_REQUIRED WORK_
From the first line of the entries down to the line with "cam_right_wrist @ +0", write out every line exactly; that last line counts, but pictures do not.

INPUT DATA Block Start

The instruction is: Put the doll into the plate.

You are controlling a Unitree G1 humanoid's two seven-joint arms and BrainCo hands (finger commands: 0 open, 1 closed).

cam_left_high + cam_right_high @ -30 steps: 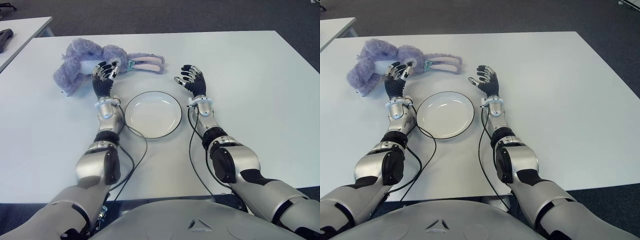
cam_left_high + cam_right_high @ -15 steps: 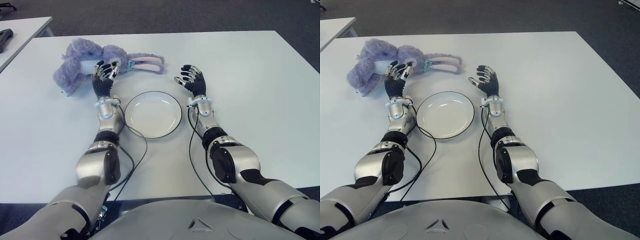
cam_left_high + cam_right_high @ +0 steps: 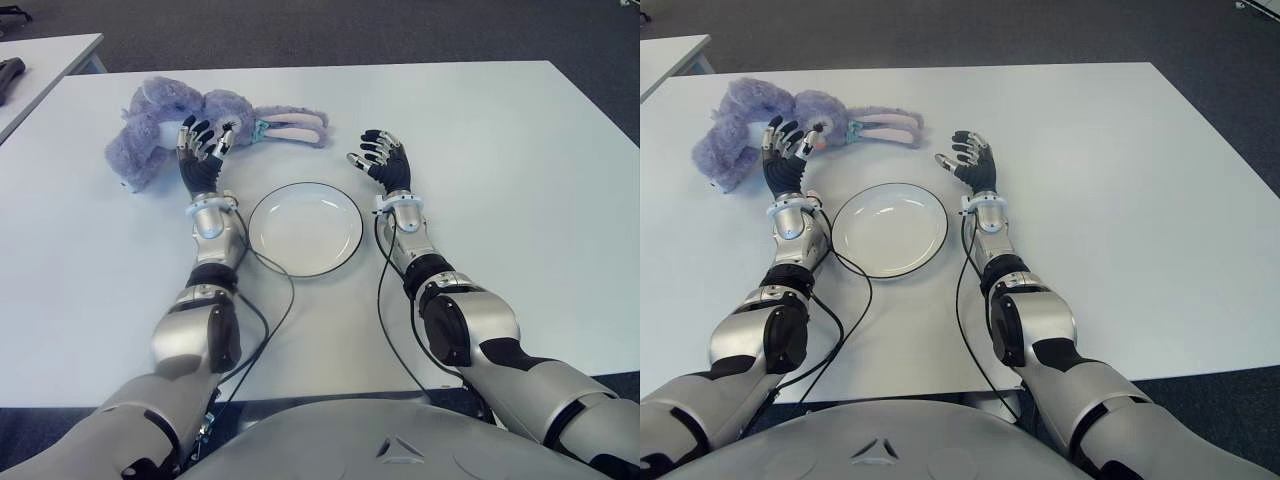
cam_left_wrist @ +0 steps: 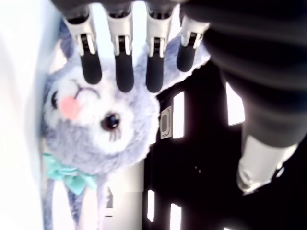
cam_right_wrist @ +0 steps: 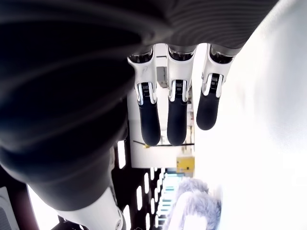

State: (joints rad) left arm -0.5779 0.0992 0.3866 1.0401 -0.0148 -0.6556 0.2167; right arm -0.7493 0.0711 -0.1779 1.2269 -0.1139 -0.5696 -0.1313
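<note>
Purple doll [image 3: 160,125] is partly hidden behind the left robot hand [image 3: 200,160], whose spread fingers hold nothing. Right robot hand [image 3: 385,165], also wide and empty, shows beside the plate [image 3: 305,228], on its right.

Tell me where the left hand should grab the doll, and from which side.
Grip the doll around its plump head and body, probably from above on the near side. It lies flat on the table, its thin ears trailing toward the right hand. The open left hand is already poised there.
</note>
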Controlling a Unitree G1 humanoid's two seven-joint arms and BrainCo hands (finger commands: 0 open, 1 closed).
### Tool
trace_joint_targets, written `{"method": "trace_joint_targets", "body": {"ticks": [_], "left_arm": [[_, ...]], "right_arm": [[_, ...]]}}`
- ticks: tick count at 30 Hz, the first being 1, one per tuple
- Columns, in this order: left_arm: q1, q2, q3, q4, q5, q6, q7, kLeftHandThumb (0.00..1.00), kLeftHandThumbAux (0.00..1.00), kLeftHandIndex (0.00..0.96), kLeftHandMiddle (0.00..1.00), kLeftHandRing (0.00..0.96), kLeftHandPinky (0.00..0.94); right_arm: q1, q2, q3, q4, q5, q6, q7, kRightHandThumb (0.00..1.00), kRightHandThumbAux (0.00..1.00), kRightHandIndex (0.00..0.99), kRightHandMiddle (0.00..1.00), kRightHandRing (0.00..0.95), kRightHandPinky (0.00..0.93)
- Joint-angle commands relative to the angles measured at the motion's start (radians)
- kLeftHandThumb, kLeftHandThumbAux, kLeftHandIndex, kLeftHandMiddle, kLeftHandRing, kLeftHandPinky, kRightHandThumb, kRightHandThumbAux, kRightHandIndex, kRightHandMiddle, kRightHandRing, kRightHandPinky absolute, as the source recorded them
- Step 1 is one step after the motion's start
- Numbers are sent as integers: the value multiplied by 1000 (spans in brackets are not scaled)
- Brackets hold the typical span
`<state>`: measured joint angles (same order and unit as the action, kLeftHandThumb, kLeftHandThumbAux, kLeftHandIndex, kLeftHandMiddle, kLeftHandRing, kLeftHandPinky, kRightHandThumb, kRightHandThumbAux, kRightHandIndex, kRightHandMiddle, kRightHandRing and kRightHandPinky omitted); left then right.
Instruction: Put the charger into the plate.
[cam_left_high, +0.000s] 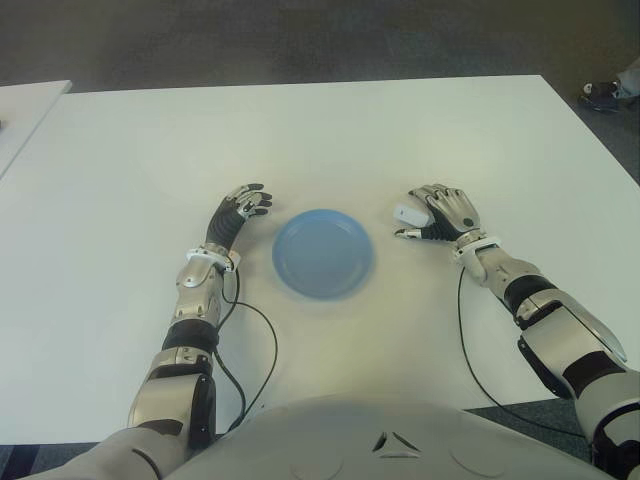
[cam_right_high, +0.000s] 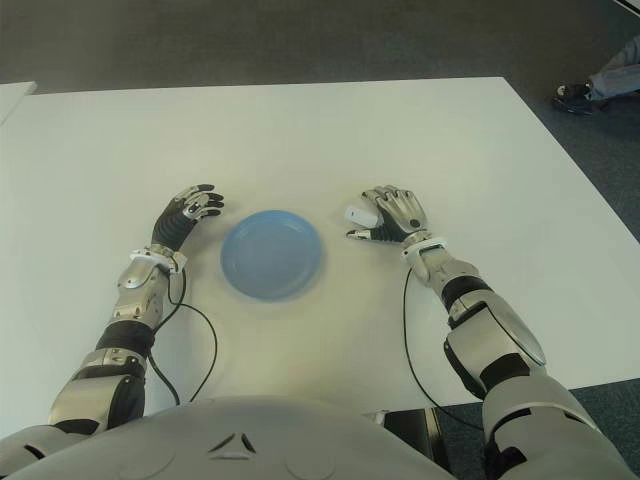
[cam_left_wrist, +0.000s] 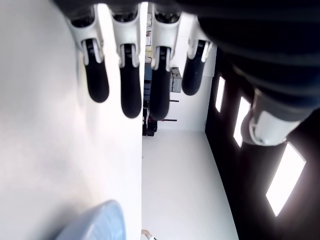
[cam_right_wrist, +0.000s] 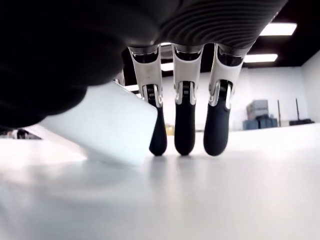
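charger (cam_left_high: 407, 214): small white rounded block, pinched in right robot hand (cam_left_high: 437, 216)
plate (cam_left_high: 323, 253): round, smooth blue
left robot hand (cam_left_high: 243, 207): fingers relaxed, holding nothing
counter (cam_left_high: 300, 140): plain white

Items counted on inspection: one white desk (cam_left_high: 330, 130) carried the work, with the edge of a second white desk (cam_left_high: 25, 105) showing at nine o'clock. One blue plate (cam_left_high: 323, 253) was present. One white charger (cam_left_high: 408, 214) was present. Two robot hands were counted: left robot hand (cam_left_high: 243, 208) and right robot hand (cam_left_high: 440, 215). One person's shoe (cam_left_high: 600, 95) showed at two o'clock.
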<state>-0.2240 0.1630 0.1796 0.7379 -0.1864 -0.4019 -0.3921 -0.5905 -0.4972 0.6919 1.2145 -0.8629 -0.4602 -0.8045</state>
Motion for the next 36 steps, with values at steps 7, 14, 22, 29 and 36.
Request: {"method": "trace_joint_targets", "body": {"ticks": [7,14,22,29,36], "left_arm": [[2,-4,-4,37,5,6,3,0,508,281,367,353,324],[-2,-4,-7,46,11,-1,9,0,498,285,369,352,322],[-6,-4,-7,51,14,0,11,0,499,285,373,357,326],[-10,-6,-4,59,10,6,10,0,511,288,378,361,327],[-12,-7,-8,59,16,12,19,0,514,287,377,359,325]], "right_arm": [[73,42,52,14,-47,-16,-115,655,562,650,750,743,793],[73,49,49,24,-37,-33,-177,691,646,710,816,812,853],[71,51,45,27,-27,-56,-171,692,686,755,856,854,880],[72,51,39,27,-20,-71,-167,672,711,776,871,869,874],[73,51,38,27,-22,-78,-172,642,725,780,874,874,867]]}}
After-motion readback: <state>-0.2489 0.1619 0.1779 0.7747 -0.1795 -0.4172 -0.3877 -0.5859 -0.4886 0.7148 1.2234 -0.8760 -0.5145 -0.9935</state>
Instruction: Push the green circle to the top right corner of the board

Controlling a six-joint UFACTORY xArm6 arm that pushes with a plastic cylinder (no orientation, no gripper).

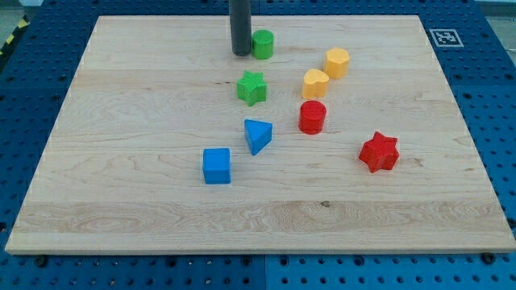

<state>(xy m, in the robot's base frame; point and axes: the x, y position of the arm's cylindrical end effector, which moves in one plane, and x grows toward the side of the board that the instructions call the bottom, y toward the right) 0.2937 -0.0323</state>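
the rod's tip [241,53] stood on the wooden board [121,201] near the top centre of the frame, touching or just beside the left side of the green circle [263,43]; being a bare rod, it gripped nothing. below lay a green star [251,87], two yellow blocks [337,61] [315,82], a red cylinder [312,117], a red star [379,151], a blue triangle [257,134] and a blue cube [217,166].

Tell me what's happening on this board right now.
A robot arm's dark rod is working the wooden board. My tip sits just to the view's left of the green circle, touching or nearly touching it, near the board's top edge. The top right corner is still well off to the right. The green star and the other coloured blocks lie below, untouched.
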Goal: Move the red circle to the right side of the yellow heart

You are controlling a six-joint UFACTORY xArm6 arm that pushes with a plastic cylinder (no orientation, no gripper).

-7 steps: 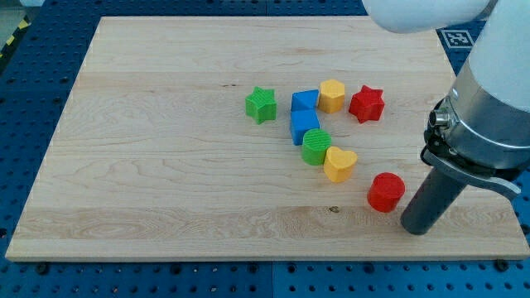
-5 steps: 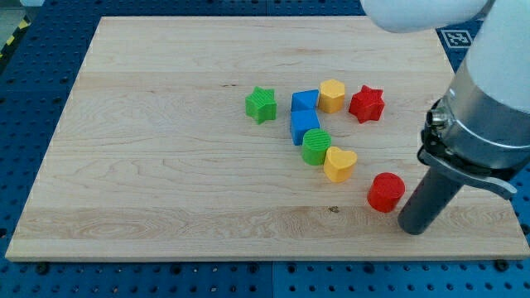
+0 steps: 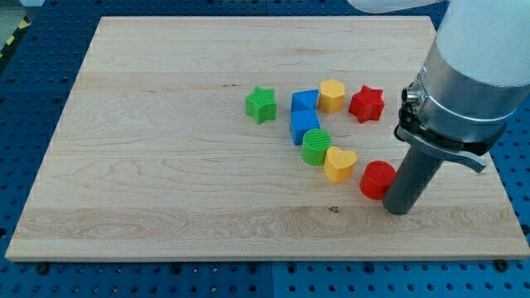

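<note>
Tool is a bare dark rod, nothing to open or clench, so it holds nothing; my tip [image 3: 398,209] rests on the counter [image 3: 149,190] hard against the red circle [image 3: 377,180], on that block's lower-right edge as the view shows it. Contact looks made, though the rod hides the exact touching face. Red circle sits just to the view's right of the yellow heart [image 3: 339,163] and a little toward the view's bottom, a narrow strip of bare wood between them. Key relation: the circle lies up and to the view's left of the tip, and the heart lies farther along nearly the same line. Judgement: the circle is close to its place already; a short nudge more toward the view's top would level it with the heart, but a push straight along the present line risks driving it into the heart and shifting that block. Green round block [image 3: 315,146] touches the heart's upper left. Red star [image 3: 366,103] stands apart, toward the view's top.
</note>
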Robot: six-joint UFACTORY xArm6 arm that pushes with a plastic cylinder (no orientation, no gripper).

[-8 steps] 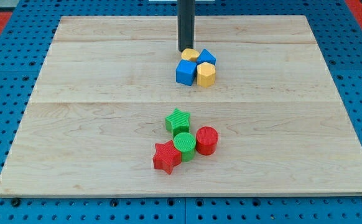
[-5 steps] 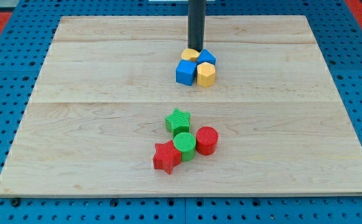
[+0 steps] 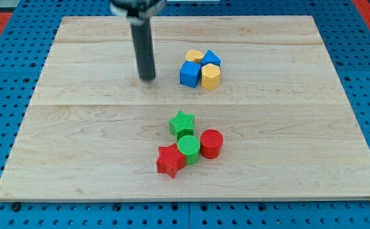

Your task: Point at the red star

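So my tool is just a bare rod, no jaws to open or close and nothing held, and my tip [image 3: 147, 78] sits on the worktop [image 3: 77, 127] toward the view's left of the blue and yellow cluster [image 3: 199, 67]. The red star [image 3: 170, 160] sits well below my tip, slightly toward the view's right, touching the green cylinder [image 3: 188, 147]. So I reckon the move is mostly straight down the view.

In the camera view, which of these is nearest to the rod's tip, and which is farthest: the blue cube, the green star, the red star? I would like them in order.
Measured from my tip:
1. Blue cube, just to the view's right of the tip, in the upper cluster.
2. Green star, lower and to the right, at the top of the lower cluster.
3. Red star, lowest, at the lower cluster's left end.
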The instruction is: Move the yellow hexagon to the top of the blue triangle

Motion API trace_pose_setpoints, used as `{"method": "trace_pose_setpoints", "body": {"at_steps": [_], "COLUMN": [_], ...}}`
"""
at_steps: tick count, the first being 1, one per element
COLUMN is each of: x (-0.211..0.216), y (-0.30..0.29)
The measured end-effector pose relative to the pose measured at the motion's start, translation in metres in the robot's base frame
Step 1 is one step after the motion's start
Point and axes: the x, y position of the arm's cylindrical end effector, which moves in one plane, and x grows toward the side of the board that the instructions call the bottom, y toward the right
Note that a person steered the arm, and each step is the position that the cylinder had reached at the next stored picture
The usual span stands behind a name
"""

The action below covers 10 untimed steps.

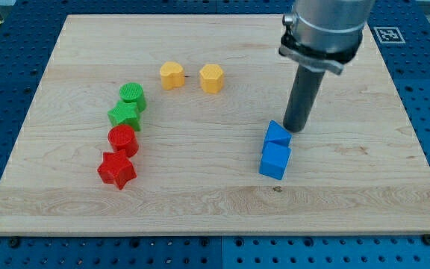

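The yellow hexagon [211, 78] sits in the upper middle of the wooden board [364, 187]. A second yellow block [172, 75], heart-like in shape, lies just to its left. The blue triangle [278, 134] lies right of centre, touching a blue cube [275, 161] just below it. My tip [297, 131] rests on the board at the upper right edge of the blue triangle, touching it or nearly so. The tip is well to the right of and below the yellow hexagon.
On the view's left runs a column of blocks: a green cylinder [133, 95], a green star [125, 115], a red cylinder [123, 139] and a red star [116, 170]. The arm's grey body [325, 30] hangs over the upper right of the board.
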Motion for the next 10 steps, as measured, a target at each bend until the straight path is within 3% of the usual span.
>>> {"method": "trace_pose_setpoints", "body": {"at_steps": [2, 3, 4, 5, 7, 10], "x": [-0.082, -0.125, -0.134, -0.126, -0.066, -0.029], "y": [-0.008, -0.031, -0.091, -0.134, -0.129, -0.142]}}
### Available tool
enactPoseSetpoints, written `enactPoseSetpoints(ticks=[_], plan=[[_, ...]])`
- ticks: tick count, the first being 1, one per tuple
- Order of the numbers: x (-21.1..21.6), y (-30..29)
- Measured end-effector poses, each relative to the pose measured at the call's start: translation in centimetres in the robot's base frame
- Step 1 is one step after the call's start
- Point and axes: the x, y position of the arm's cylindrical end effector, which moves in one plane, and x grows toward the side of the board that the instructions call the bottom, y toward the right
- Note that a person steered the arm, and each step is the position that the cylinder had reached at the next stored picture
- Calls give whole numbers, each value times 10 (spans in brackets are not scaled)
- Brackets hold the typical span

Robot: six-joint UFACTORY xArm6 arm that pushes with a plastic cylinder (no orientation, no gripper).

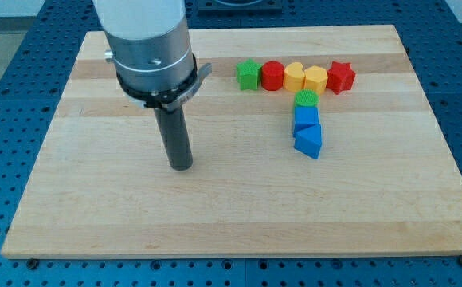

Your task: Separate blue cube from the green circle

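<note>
From the one camera view, the rod has no jaws; my tip [182, 166] rests well left of the blue cube [306, 116], which touches the green circle [306, 99] above and a blue wedge [309, 142] below; a careless shove may drag both neighbours, or knock the yellow block [315, 78] in the row above

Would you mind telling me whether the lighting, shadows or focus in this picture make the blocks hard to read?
Camera view: lighting is even and soft, with only faint shadows under my tip and the blocks; no strong glare on the wooden board; the green circle and blue cube look sharp, edges touching; the arm's pale upper body is cropped at the view's top.
</note>
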Motion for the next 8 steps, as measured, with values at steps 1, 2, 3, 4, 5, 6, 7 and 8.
enactPoseSetpoints(ticks=[1,2,3,4,5,6,7,8], plan=[[-55,78],[-59,80],[-64,99],[-71,150],[-71,156],[-73,181],[-65,181],[-20,197]])
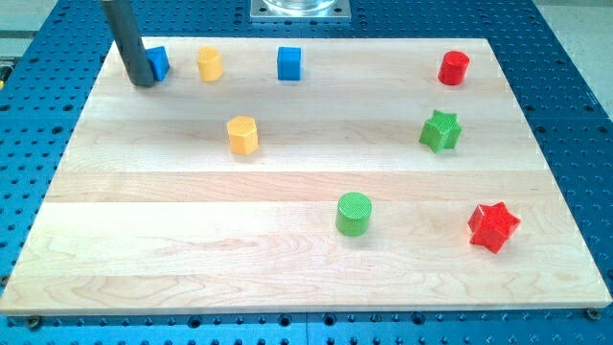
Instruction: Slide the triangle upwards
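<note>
A blue block (pixel 158 62), which looks like the triangle, sits near the board's top left corner, partly hidden behind my rod. My tip (pixel 143 82) rests on the board just left of and below this block, touching or nearly touching it. A blue cube (pixel 289 63) stands further right along the top edge.
A yellow cylinder (pixel 210 64) stands between the two blue blocks. A yellow hexagon (pixel 242 135) lies below it. A red cylinder (pixel 453 68), a green star (pixel 441 131), a green cylinder (pixel 353 214) and a red star (pixel 493 227) are on the right half. The wooden board (pixel 144 240) lies on a blue perforated table.
</note>
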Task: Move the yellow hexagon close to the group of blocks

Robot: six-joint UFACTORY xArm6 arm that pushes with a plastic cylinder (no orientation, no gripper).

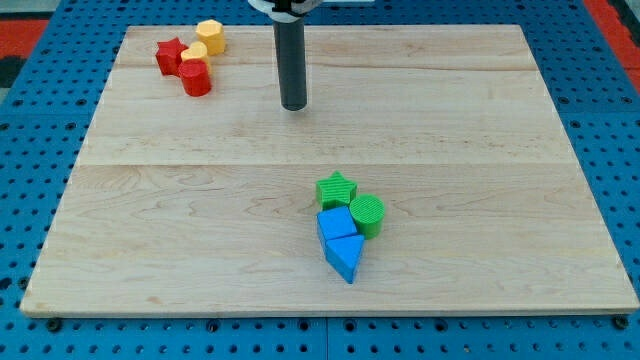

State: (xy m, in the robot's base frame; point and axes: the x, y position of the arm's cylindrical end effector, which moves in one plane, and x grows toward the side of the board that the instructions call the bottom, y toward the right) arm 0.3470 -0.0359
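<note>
The yellow hexagon [211, 35] sits near the board's top left corner. Beside it lie a second yellow block [194, 53], a red star [170, 55] and a red cylinder-like block [195, 78], all touching or nearly touching. A group of blocks lies at the lower middle: a green star [336, 189], a green cylinder [367, 213], a blue cube [336, 224] and a blue triangle [345, 257]. My tip [293, 104] stands on the board to the right of the yellow hexagon and a little below it, apart from every block.
The wooden board [480, 150] lies on a blue pegboard surface [610, 120]. The rod's upper mount shows at the view's top edge.
</note>
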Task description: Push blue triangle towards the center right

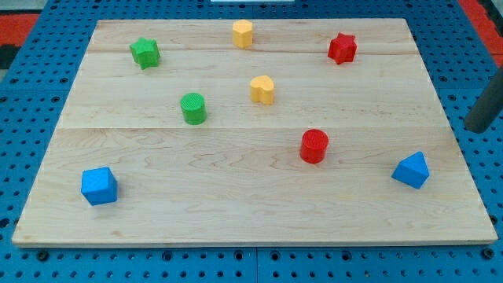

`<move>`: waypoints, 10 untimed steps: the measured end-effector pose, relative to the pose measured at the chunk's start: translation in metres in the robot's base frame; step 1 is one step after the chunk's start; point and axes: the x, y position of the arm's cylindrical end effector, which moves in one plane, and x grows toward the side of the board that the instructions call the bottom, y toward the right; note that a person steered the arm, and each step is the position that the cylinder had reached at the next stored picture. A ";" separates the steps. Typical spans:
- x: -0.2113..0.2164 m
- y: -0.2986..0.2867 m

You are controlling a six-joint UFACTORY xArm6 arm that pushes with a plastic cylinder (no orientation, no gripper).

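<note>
The blue triangle [412, 170] lies on the wooden board [236, 196] near the view's bottom right corner. My rod enters from the view's right edge, and my tip [475, 128] is just off the board's right edge, over the blue pegboard. The tip is up and to the right of the blue triangle and does not touch it.
A red cylinder [313, 146] stands left of the blue triangle. A red star [342, 48], a yellow hexagon [243, 34] and a green star [145, 53] are near the top. A yellow heart [262, 90] and a green cylinder [193, 108] are mid-board. A blue cube [99, 186] is at bottom left.
</note>
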 end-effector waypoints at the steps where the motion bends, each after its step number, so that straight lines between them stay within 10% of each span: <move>1: 0.001 0.000; 5: 0.017 0.007; 7: 0.102 0.004; 10: 0.099 -0.156</move>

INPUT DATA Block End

_EXPECTED OUTPUT_
The instruction is: Put the doll into the plate.

You are controlling a Unitree G1 humanoid's two seven-joint arms and BrainCo hands (finger commands: 0 open, 1 closed).

cam_left_high + cam_right_high @ -30 steps: 
cam_left_high + cam_right_high @ -15 steps: 
cam_left_high + cam_right_high @ +0 steps: 
cam_left_wrist @ +0 steps: 
cam_right_wrist @ +0 steps: 

The exercise contains no remaining tasks.